Ask A Yogi: Is Locking the Knees in Yoga Poses a Bad Thing?
If your knees are completely locked in place in the joint, as in pushed straight as far as they can go, they are ‘locked’. Your knee joint is a lever that can extend to 180 degrees, and when fully extended, the joint develops a particular quality.
If you lock your knee joint when standing, the ball and socket of the joint is forced ever so slightly out of place, usually overextended backward. In the long term, this can damage the joint cartilage and lead to aching, creaky, and even arthritic knees.
But in the immediate present, like in your yoga practice, there are some pretty compelling additional reasons to avoid locking your knees.
Why We Should Avoid Locking the Knees in Yoga Poses
When our knees are locked, they have no give. Think of your body like a coiled spring—when we’re at rest and relaxed, with none of our joints locked, we can bend every which way, just like a relaxed spring. When our joints are locked, our body becomes a compressed spring—rigid and packed, with much less potential for movement.
Locking the knee joint in particular makes it more difficult to give your body the support it needs, especially during standing poses. The locked knees immobilize your whole leg, and often warp the tilt of your pelvis, making it tilt forward. This can knock your spine out of relaxed, controlled alignment and into a more rigid position as well.
Occasionally, knees can be locked so tightly that the joint obstructs blood in your veins, and they have a hard time carrying blood back to your heart from your lower body—this is why some people may start to feel lightheaded or even faint.
All of these physiological changes mean that your body is not only at much greater risk of injury, but also much less able to do the things we’re aiming to do in yoga poses, like…balance and stretch.
How to Avoid Knee Locks
So how do we avoid these locked-knee pitfalls? Let’s go over some tips:
The first, and perhaps most important piece of advice I have is simply to be very aware of every part of your body. We do this with the breath. Let your inhales and exhales guide your focus and attention inward, into your body and how it feels and what it’s doing.
Stay with this breath and let it be the main focus of your practice, especially as you move through poses where the knees are held in a 180-degree position. This will help you remain grounded in your body while also being able to let it move to the background, letting you focus your attention on other details as well.
Start in Mountain Pose
Begin your awareness simply, with an easy Mountain pose, and try to give your knees what I call a ‘micro-bend’. This is not fully bent knees, just relaxed and with a little give—someone should be able to gently push you and you wouldn’t fall over because your knees have a little flex to them.
Engage the Details
One way to help your knees stay flexible is by engaging the body parts that we wouldn’t immediately think of when we think ‘knees’. To focus on this joint, we first have to think about our feet.
Lift up and spread out all your toes, placing them back down on the mat one by one and gripping the mat with purpose. Sink the heels and the ball of the foot down into the mat, rooting down into the ground. At the same time, feel like the arch of your foot is being pulled up.

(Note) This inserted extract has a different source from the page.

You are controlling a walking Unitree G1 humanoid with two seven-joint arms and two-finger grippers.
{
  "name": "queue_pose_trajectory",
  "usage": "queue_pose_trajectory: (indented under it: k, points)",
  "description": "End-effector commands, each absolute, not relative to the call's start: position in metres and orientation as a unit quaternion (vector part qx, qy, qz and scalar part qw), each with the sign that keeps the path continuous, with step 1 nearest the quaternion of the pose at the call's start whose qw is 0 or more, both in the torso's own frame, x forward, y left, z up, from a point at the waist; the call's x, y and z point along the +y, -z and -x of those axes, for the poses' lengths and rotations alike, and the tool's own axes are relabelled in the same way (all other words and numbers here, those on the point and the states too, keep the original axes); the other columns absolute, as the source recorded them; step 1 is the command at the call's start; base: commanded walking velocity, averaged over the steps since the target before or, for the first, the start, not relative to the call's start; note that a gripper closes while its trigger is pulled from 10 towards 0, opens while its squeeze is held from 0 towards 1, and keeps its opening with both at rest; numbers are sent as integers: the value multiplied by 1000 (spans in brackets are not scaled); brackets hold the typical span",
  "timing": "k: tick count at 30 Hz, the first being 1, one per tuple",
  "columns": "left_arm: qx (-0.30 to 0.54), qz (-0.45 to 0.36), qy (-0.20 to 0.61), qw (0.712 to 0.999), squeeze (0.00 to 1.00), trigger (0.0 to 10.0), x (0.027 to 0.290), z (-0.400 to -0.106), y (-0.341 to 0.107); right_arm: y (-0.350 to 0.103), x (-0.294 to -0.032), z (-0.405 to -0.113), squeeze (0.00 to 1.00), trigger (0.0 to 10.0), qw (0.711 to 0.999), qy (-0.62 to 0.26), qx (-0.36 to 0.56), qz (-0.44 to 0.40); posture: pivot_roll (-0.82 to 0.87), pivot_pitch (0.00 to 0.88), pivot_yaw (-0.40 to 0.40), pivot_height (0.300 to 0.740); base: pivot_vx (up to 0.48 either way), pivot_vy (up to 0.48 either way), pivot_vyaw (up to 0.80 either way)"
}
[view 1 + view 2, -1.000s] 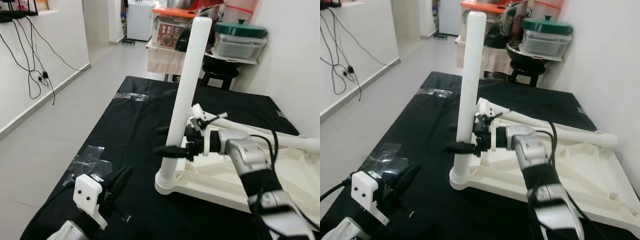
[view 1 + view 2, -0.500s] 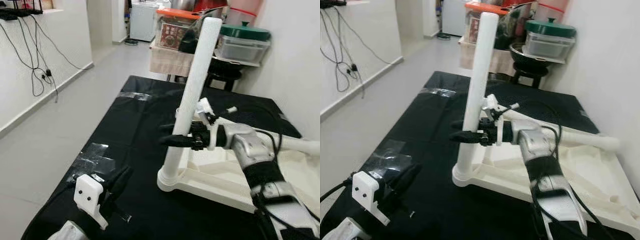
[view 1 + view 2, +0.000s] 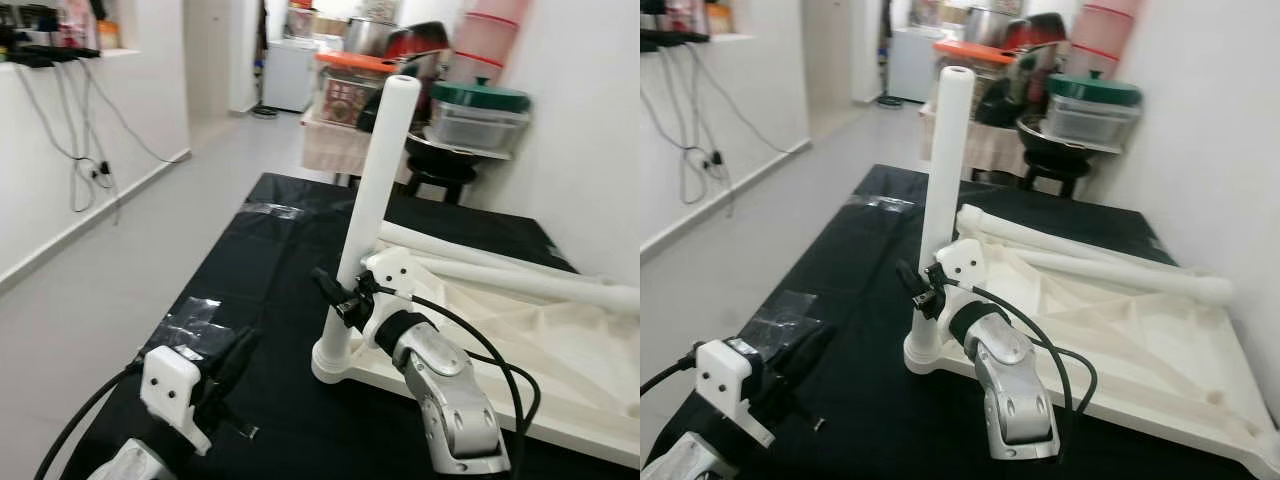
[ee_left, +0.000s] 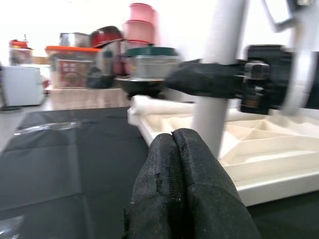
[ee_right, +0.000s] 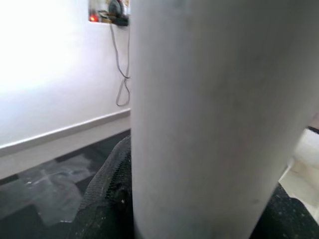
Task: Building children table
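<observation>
The table under a smooth black cloth was the biggest thing before me, with clear tape patches pressed on, I judged to keep the cloth flat. On its right half lay the children's tabletop, upside down, a white moulded plastic slab with raised ribs on its underside; I took it to lie that way so the legs could go into their corner sockets. Two loose legs, long white round tubes, rested across its far side, within reach for later.

One leg stood upright in the near-left corner socket, a plain matt tube with a flared collar at its foot. My right gripper was clamped on it low down, its black fingers to either side of the tube, a hold that I judged would steady or twist the leg home.

My left gripper rested idle above the table's near-left part, its textured black fingers pressed together on nothing.
</observation>
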State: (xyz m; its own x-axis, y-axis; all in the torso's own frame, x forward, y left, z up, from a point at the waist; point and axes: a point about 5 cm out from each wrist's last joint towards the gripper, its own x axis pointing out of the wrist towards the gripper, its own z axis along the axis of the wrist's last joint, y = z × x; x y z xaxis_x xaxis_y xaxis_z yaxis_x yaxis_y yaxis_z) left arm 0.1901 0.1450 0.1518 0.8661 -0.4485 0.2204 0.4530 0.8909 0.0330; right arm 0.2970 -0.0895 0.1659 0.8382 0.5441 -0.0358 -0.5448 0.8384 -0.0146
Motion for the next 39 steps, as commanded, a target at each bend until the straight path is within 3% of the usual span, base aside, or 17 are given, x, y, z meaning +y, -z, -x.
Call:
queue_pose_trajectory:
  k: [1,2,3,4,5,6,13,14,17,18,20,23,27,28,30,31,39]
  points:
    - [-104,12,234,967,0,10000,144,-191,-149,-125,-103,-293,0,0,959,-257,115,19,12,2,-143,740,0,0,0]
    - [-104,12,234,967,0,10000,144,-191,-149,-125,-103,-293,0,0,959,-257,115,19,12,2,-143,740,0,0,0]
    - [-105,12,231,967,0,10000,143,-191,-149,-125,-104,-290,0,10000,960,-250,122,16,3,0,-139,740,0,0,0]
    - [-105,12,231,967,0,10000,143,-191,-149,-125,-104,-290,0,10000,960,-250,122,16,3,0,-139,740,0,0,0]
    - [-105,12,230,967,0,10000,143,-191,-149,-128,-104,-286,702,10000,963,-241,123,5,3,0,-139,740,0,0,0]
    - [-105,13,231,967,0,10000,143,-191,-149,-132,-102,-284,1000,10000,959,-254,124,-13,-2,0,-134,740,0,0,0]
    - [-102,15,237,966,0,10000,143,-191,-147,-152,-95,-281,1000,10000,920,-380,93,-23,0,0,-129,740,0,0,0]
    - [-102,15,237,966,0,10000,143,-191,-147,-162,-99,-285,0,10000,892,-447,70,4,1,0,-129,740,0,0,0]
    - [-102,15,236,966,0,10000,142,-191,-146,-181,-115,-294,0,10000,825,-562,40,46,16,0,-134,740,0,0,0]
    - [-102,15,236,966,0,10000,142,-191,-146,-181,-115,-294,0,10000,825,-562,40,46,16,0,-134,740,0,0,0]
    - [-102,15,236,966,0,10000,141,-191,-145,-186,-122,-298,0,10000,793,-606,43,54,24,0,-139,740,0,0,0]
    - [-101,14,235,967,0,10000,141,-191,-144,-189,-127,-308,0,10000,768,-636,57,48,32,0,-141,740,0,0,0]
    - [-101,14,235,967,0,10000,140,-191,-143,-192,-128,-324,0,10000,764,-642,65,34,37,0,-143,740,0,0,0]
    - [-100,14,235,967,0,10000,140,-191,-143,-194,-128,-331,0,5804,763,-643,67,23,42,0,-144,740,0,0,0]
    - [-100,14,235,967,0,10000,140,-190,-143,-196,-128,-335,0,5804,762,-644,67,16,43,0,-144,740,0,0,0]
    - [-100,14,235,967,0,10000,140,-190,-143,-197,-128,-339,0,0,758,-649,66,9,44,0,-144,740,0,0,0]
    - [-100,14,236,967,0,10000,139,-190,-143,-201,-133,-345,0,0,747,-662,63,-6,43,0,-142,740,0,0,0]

Thinking about this has a similar effect to rotating your thighs inward, towards one another—both of these actions require you to actively engage the whole leg dynamically, and your knees can’t be locked for that.
Think About Your Core
Pull the belly button back toward the spine and draw the pelvic floor up toward the ceiling. This will help align your spine as you pull the crown of the head up toward the ceiling as well, lengthening and growing tall.
At this point, you should feel almost like you’re about the jump off the floor—the feeling here is like preparing for a jump, but without bending your knees to any extreme degree—it might be barely visible, but that’s the feeling we’re going for in the body. You’re coiled and full of potential, like a relaxed spring.
Try Other Poses
Try to extend this awareness as you move into other standing poses. Try Tree pose. Avoid resting your foot into the opposite knee joint in this pose, going for either the calf or the inner thigh.
Give that standing leg a little bounce—sink down a little bit and then bring it all the way back up to standing but keep the tiniest bit of flexion in the knee.
In Triangle pose, avoid resting your hand on your leg—this can put pressure on it that may force our knee back into a locked position.
Instead, use your core to hover the hand off the floor inside the leg, or try using a block. For even more of these kinds of adjustments, check out ‘How to Avoid Locking the Knees In Standing Poses’.
Some yogis practice with locked knees on purpose—they find that it gives them more flexibility or makes the pose more intense. Some Bikram instructors even encourage it! However, the scientific literature indicates that as a long-term practice, it’s not beneficial for joint health.
As always, do what feels best in your body, and don’t try to push past what your body tells you is good. Our body will usually tell us when something feels the way it should or if we’re taking it a little too far—we just have to stop and listen.